*** DATA SECTION

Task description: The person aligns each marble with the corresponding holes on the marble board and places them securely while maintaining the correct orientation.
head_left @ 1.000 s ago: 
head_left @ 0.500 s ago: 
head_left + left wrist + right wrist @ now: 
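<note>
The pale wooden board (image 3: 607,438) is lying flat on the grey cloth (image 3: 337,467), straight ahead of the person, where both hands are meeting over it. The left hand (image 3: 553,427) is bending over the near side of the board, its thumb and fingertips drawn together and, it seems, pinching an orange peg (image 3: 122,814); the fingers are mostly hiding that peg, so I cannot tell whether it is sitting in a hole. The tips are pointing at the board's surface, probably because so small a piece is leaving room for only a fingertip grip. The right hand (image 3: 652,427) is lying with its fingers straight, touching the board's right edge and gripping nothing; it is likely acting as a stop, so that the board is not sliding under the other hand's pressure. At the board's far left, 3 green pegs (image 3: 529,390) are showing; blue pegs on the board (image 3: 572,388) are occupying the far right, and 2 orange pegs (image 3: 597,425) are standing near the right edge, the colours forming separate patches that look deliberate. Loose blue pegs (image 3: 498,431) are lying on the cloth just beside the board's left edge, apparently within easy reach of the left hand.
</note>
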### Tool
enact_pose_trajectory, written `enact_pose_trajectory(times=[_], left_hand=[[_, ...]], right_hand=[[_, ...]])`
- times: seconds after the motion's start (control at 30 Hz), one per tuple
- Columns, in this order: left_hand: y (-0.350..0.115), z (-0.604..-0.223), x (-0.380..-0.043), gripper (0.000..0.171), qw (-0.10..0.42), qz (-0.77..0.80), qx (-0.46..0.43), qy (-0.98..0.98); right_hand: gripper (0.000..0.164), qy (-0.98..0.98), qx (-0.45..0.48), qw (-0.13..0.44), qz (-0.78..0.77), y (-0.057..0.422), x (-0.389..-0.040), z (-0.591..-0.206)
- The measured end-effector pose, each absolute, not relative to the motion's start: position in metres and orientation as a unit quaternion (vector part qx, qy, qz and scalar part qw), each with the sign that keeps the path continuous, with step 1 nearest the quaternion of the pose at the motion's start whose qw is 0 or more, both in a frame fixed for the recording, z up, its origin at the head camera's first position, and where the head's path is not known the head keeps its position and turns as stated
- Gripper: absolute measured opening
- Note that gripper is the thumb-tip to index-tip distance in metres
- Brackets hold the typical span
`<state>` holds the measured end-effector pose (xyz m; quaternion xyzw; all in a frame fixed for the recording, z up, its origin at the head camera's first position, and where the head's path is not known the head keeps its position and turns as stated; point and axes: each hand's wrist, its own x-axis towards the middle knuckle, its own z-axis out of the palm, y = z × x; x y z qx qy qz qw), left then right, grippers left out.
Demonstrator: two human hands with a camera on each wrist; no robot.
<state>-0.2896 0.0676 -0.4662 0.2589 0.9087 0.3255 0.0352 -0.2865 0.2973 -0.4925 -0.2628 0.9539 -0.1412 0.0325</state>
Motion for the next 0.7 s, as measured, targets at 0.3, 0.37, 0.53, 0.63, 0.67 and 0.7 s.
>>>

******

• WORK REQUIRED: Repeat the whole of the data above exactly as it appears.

• ANSWER AREA:
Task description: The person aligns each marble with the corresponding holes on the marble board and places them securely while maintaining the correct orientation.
head_left @ 1.000 s ago: 
head_left @ 0.500 s ago: 
head_left + left wrist + right wrist @ now: 
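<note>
The pale wooden board (image 3: 607,438) is lying flat on the grey cloth (image 3: 337,467), straight ahead of the person, where both hands are meeting over it. The left hand (image 3: 553,427) is bending over the near side of the board, its thumb and fingertips drawn together and, it seems, pinching an orange peg (image 3: 122,814); the fingers are mostly hiding that peg, so I cannot tell whether it is sitting in a hole. The tips are pointing at the board's surface, probably because so small a piece is leaving room for only a fingertip grip. The right hand (image 3: 652,427) is lying with its fingers straight, touching the board's right edge and gripping nothing; it is likely acting as a stop, so that the board is not sliding under the other hand's pressure. At the board's far left, 3 green pegs (image 3: 529,390) are showing; blue pegs on the board (image 3: 572,388) are occupying the far right, and 2 orange pegs (image 3: 597,425) are standing near the right edge, the colours forming separate patches that look deliberate. Loose blue pegs (image 3: 498,431) are lying on the cloth just beside the board's left edge, apparently within easy reach of the left hand.
</note>
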### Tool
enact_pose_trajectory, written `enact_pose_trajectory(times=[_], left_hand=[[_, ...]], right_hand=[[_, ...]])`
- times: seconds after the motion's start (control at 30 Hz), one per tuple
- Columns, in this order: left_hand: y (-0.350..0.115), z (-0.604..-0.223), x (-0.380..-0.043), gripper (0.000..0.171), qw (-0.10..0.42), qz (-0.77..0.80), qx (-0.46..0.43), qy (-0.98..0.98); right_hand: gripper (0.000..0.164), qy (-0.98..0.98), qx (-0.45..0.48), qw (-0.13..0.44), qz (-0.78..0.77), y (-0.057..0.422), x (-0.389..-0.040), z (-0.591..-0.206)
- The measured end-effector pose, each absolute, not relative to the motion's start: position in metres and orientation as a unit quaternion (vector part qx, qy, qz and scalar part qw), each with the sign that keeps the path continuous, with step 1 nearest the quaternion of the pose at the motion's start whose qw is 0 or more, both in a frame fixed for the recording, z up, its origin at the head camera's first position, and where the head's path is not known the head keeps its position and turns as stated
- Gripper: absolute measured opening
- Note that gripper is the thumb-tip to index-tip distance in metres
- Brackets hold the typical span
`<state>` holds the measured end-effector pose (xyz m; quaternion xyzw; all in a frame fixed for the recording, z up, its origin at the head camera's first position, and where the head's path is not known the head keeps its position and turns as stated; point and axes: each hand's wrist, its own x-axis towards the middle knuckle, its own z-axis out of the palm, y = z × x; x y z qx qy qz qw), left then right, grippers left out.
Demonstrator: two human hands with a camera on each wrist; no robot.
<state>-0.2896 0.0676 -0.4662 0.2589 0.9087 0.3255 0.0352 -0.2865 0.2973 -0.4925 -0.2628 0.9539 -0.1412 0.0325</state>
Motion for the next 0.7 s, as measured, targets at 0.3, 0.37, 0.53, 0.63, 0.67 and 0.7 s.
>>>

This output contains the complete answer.